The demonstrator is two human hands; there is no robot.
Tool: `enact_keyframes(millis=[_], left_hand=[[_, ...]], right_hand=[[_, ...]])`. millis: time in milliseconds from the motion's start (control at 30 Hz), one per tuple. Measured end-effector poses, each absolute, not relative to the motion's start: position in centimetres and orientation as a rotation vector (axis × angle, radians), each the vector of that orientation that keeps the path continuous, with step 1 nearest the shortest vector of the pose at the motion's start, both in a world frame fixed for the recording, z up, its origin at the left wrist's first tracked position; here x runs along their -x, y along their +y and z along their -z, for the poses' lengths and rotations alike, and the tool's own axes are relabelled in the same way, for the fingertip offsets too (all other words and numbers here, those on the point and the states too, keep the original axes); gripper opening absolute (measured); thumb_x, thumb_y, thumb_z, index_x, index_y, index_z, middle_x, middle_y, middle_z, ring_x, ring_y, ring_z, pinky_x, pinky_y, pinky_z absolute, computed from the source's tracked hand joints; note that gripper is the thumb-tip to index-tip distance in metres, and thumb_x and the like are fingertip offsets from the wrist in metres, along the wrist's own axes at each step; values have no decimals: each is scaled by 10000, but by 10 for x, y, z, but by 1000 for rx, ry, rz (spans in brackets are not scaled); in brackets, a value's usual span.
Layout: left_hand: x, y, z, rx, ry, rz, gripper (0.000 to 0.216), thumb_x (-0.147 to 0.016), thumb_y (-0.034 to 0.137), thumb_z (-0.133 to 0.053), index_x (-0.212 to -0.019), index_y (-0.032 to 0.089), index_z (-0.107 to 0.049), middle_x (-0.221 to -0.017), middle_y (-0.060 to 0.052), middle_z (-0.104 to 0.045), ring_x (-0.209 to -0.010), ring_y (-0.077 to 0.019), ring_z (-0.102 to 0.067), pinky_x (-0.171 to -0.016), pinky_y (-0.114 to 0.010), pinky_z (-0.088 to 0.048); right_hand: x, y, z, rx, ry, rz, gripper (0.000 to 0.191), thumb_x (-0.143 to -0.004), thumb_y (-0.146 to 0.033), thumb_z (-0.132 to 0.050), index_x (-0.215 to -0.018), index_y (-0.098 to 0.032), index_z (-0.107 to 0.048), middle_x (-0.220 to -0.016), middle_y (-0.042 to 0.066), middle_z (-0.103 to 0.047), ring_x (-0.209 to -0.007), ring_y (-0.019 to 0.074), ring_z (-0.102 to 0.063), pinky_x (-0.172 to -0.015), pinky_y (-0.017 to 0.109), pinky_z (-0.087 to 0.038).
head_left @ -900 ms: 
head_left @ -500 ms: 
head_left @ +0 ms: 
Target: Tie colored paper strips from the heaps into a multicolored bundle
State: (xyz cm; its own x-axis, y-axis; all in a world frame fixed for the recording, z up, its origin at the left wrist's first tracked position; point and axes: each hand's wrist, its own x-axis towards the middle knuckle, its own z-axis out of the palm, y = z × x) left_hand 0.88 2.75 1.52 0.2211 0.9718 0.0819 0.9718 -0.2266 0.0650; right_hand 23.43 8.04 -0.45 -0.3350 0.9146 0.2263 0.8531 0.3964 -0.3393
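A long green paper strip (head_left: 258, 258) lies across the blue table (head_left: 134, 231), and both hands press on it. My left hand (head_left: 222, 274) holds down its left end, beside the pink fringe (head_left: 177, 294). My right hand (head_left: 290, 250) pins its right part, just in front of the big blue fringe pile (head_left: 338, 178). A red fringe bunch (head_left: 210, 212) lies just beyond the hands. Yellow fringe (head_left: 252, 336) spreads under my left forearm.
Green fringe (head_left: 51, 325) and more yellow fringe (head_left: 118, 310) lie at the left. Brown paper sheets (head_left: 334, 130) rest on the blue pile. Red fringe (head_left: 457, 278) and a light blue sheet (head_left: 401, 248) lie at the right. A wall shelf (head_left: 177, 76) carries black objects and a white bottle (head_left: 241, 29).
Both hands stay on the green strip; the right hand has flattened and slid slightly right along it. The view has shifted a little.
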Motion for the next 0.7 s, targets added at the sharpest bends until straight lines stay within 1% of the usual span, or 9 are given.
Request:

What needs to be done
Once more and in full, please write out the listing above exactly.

Task result
The demonstrator is two human hands; there is no robot.
Tool: `enact_keyframes(millis=[_], left_hand=[[_, ...]], right_hand=[[_, ...]])`. millis: time in milliseconds from the motion's start (control at 30 Hz), one per tuple. Measured end-effector poses, each absolute, not relative to the motion's start: position in centimetres and orientation as a rotation vector (axis × angle, radians), each the vector of that orientation that keeps the path continuous, with step 1 nearest the shortest vector of the pose at the motion's start, both in a world frame fixed for the recording, z up, its origin at the left wrist's first tracked position; here x runs along their -x, y along their +y and z along their -z, for the poses' lengths and rotations alike, and the tool's own axes are relabelled in the same way, for the fingertip offsets too (all other words and numbers here, those on the point and the states too, keep the original axes); gripper opening absolute (measured); thumb_x, thumb_y, thumb_z, index_x, index_y, index_z, middle_x, middle_y, middle_z, ring_x, ring_y, ring_z, pinky_x, pinky_y, pinky_z absolute, computed from the source's tracked hand joints; note that gripper is the thumb-tip to index-tip distance in metres, and thumb_x and the like are fingertip offsets from the wrist in metres, along the wrist's own axes at each step; values have no decimals: each is scaled by 10000, but by 10 for x, y, z, but by 1000 for rx, ry, rz (spans in brackets are not scaled); in brackets, a value's usual span.
Layout: left_hand: x, y, z, rx, ry, rz, gripper (0.000 to 0.216), thumb_x (-0.147 to 0.016), thumb_y (-0.034 to 0.137), thumb_z (-0.133 to 0.053), index_x (-0.212 to -0.019), index_y (-0.032 to 0.089), index_z (-0.107 to 0.049), middle_x (-0.221 to -0.017), middle_y (-0.060 to 0.052), middle_z (-0.104 to 0.045), ring_x (-0.209 to -0.010), ring_y (-0.077 to 0.019), ring_z (-0.102 to 0.067), pinky_x (-0.171 to -0.016), pinky_y (-0.114 to 0.010), pinky_z (-0.088 to 0.048); right_hand: x, y, z, rx, ry, rz, gripper (0.000 to 0.191), thumb_x (-0.143 to -0.004), thumb_y (-0.146 to 0.033), thumb_z (-0.132 to 0.050), index_x (-0.215 to -0.018), index_y (-0.098 to 0.032), index_z (-0.107 to 0.048), middle_x (-0.220 to -0.016), middle_y (-0.042 to 0.066), middle_z (-0.103 to 0.047), ring_x (-0.209 to -0.007), ring_y (-0.019 to 0.074), ring_z (-0.102 to 0.063), pinky_x (-0.172 to -0.015), pinky_y (-0.017 to 0.109), pinky_z (-0.087 to 0.038).
head_left @ -900 ms: 
head_left @ -500 ms: 
head_left @ +0 ms: 
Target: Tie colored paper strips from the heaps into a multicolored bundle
State: (xyz cm; its own x-axis, y-axis; all in a world frame fixed for the recording, z up, its origin at the left wrist's first tracked position; point and axes: each hand's wrist, its own x-axis towards the middle knuckle, its own z-axis out of the palm, y = z × x) left_hand 0.88 2.75 1.52 0.2211 0.9718 0.0819 0.9718 -0.2266 0.0650; right_hand 23.43 8.04 -0.45 -0.3350 0.9146 0.2263 0.8531 0.3964 -0.3393
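A long green paper strip (head_left: 258, 258) lies across the blue table (head_left: 134, 231), and both hands press on it. My left hand (head_left: 222, 274) holds down its left end, beside the pink fringe (head_left: 177, 294). My right hand (head_left: 290, 250) pins its right part, just in front of the big blue fringe pile (head_left: 338, 178). A red fringe bunch (head_left: 210, 212) lies just beyond the hands. Yellow fringe (head_left: 252, 336) spreads under my left forearm.
Green fringe (head_left: 51, 325) and more yellow fringe (head_left: 118, 310) lie at the left. Brown paper sheets (head_left: 334, 130) rest on the blue pile. Red fringe (head_left: 457, 278) and a light blue sheet (head_left: 401, 248) lie at the right. A wall shelf (head_left: 177, 76) carries black objects and a white bottle (head_left: 241, 29).
Both hands stay on the green strip; the right hand has flattened and slid slightly right along it. The view has shifted a little.
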Motion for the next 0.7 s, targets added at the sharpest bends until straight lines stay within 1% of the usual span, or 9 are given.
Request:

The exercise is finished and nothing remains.